* _EXERCISE_
Every line below must be reproduced exactly. Copy them all.

* _THE DATA_
----
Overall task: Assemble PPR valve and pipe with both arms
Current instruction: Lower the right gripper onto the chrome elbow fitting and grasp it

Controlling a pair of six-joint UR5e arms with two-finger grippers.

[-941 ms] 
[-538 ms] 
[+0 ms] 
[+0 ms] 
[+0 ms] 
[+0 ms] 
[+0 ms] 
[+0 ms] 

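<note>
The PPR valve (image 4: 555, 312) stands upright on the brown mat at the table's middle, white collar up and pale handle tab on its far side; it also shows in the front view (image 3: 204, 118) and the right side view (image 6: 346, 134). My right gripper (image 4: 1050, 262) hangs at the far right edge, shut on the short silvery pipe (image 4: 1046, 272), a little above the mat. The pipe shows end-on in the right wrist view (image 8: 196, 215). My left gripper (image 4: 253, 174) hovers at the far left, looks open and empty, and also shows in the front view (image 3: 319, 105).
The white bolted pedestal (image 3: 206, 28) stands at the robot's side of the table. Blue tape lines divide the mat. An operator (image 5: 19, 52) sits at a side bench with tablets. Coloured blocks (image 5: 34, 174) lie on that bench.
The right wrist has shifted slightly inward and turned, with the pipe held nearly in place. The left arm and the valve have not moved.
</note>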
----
* _OUTPUT FOR THIS EXERCISE_
Overall task: Assemble PPR valve and pipe with both arms
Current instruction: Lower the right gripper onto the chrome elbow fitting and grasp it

Controlling a pair of six-joint UR5e arms with two-finger grippers.

[-941 ms] 
[-538 ms] 
[+0 ms] 
[+0 ms] 
[+0 ms] 
[+0 ms] 
[+0 ms] 
[+0 ms] 

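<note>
The PPR valve (image 4: 555, 312) stands upright on the brown mat at the table's middle, white collar up and pale handle tab on its far side; it also shows in the front view (image 3: 204, 118) and the right side view (image 6: 346, 134). My right gripper (image 4: 1050, 262) hangs at the far right edge, shut on the short silvery pipe (image 4: 1046, 272), a little above the mat. The pipe shows end-on in the right wrist view (image 8: 196, 215). My left gripper (image 4: 253, 174) hovers at the far left, looks open and empty, and also shows in the front view (image 3: 319, 105).
The white bolted pedestal (image 3: 206, 28) stands at the robot's side of the table. Blue tape lines divide the mat. An operator (image 5: 19, 52) sits at a side bench with tablets. Coloured blocks (image 5: 34, 174) lie on that bench.
The right wrist has shifted slightly inward and turned, with the pipe held nearly in place. The left arm and the valve have not moved.
</note>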

Reply complete, and nothing else is required.